Nevertheless, under the tutelage of two local bee masters, the Condon brothers, they headed for the quarry just outside of town (now the Kleinmond golf course), where their first task was to capture a swarm of wild bees. As they suspected, by the time they arrived home, they all sported an array of painful bee stings.

Their mother was dragged into the enterprise with a request to come up with some kind of protection for their heads, which she did by the creative use of whatever materials she had to hand, including mosquito window netting. Eventually, only two of the brothers and their father persevered with the hobby, soaking up all they could learn from the Condon brothers, including making their own hives.
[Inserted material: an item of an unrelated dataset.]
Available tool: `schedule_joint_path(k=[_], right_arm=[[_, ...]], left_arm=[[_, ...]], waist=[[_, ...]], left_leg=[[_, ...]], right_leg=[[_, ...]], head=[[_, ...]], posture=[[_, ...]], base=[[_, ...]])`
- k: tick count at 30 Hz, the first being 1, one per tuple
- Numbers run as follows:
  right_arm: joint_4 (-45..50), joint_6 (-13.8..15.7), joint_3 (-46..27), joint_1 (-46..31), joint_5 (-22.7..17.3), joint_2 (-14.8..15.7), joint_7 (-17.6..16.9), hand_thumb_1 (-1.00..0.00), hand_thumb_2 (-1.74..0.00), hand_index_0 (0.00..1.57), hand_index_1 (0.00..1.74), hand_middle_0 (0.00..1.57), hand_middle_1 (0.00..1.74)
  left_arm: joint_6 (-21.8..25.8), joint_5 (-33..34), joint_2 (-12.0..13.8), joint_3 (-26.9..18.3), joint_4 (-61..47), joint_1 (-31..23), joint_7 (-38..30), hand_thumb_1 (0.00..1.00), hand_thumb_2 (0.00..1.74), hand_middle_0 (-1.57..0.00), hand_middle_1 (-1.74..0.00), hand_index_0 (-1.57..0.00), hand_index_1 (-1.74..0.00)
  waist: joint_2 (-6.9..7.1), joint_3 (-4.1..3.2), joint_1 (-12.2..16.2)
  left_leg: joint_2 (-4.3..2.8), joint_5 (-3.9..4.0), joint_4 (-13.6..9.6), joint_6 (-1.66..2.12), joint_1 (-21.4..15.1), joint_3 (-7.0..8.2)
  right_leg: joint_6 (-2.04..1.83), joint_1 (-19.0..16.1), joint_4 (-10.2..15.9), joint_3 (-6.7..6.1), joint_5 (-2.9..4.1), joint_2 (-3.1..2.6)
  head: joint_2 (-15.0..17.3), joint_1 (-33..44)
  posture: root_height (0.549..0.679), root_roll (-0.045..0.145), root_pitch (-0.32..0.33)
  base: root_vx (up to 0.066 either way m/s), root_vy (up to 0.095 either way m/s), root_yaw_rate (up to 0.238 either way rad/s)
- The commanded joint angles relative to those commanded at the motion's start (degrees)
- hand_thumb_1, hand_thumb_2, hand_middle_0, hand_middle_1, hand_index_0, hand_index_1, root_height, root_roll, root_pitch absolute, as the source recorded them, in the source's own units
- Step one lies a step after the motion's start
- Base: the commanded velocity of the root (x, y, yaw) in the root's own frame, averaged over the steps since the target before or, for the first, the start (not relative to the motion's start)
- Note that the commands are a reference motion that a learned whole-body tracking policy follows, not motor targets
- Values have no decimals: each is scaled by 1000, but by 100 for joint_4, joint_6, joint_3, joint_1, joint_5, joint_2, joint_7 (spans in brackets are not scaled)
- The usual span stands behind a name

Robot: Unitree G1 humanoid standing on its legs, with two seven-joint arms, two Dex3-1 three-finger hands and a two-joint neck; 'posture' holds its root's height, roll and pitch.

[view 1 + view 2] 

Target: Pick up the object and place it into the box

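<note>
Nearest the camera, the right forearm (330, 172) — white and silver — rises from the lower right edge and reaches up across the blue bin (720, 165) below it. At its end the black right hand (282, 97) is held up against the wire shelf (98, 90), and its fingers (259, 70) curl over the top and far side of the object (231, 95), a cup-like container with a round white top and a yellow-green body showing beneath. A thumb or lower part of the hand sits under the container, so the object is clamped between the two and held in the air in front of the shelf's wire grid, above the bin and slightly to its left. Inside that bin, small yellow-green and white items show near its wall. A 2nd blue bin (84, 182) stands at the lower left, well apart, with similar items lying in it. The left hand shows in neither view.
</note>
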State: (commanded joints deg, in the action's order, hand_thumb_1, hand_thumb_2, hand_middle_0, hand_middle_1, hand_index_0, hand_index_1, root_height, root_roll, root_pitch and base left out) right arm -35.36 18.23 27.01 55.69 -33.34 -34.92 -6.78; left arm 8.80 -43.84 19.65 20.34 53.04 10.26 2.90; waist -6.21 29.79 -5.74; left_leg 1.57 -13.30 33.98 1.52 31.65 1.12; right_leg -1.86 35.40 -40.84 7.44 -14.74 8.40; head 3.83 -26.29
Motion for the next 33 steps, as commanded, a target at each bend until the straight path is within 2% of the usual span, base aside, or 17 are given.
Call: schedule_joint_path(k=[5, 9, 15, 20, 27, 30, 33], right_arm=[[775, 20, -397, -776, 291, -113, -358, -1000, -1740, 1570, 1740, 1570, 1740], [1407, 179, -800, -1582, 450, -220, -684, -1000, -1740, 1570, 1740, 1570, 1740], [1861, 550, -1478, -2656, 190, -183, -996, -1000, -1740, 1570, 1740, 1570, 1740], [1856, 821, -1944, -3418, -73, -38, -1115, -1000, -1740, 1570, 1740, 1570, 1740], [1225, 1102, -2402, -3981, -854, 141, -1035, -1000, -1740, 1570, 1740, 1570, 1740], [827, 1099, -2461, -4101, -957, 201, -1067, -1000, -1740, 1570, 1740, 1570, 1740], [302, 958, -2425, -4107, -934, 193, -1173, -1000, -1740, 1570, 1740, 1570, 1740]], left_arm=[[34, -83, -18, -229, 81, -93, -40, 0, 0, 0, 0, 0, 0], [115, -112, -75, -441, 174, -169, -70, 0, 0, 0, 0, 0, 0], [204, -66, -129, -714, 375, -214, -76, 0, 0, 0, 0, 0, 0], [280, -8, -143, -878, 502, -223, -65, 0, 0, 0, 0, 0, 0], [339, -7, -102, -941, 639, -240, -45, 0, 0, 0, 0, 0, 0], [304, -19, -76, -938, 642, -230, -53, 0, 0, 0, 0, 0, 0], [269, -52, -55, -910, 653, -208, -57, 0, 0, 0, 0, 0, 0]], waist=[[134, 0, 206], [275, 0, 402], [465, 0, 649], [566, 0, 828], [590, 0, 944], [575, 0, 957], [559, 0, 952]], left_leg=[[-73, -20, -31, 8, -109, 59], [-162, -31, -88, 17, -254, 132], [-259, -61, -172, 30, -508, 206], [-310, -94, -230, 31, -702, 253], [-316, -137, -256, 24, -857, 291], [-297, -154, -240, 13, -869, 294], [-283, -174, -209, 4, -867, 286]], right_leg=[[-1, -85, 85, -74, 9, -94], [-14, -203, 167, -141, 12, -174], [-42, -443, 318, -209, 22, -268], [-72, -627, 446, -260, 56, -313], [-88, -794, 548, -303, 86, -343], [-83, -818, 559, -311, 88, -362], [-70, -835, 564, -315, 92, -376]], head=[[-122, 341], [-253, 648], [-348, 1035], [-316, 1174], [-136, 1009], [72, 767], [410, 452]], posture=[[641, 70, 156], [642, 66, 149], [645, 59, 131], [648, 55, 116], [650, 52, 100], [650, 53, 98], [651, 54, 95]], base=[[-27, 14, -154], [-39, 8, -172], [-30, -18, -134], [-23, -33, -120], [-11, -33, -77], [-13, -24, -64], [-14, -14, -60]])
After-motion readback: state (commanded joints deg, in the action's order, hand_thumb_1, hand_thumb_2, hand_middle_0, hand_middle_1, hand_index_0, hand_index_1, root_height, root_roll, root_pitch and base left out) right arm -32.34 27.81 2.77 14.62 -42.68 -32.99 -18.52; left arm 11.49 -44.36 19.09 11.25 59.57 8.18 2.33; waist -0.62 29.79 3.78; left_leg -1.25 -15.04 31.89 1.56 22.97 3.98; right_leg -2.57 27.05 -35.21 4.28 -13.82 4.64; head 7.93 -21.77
As Gys says, he couldn’t have had better mentors. He picked up a book on bee-keeping for the first time last year and found that he was able to learn nothing new, except the science behind the art. After school, Gys joined the police force and was posted to Johannesburg, but he hated the gut-wrenching violence he encountered every day and when his father fell ill, he gratefully returned to Kleinmond and the bees he had grown to love and respect. He bought the 50 or 60 hives his dad still maintained and set himself up for business (by that time all his siblings had dropped the imposed hobby).

He had already learnt how to capture bees from all kinds of sites: from old, abandoned hives, to holes in the mountain, to rubbish dumps and private properties; to divide the swarm if it was too large and transfer them to permanent hives somewhere in the fynbos. “I have never stopped learning from the bees,” he muses. “They are wonderful creatures. When I am feeling down, I head for my hives and afterwards I feel much better.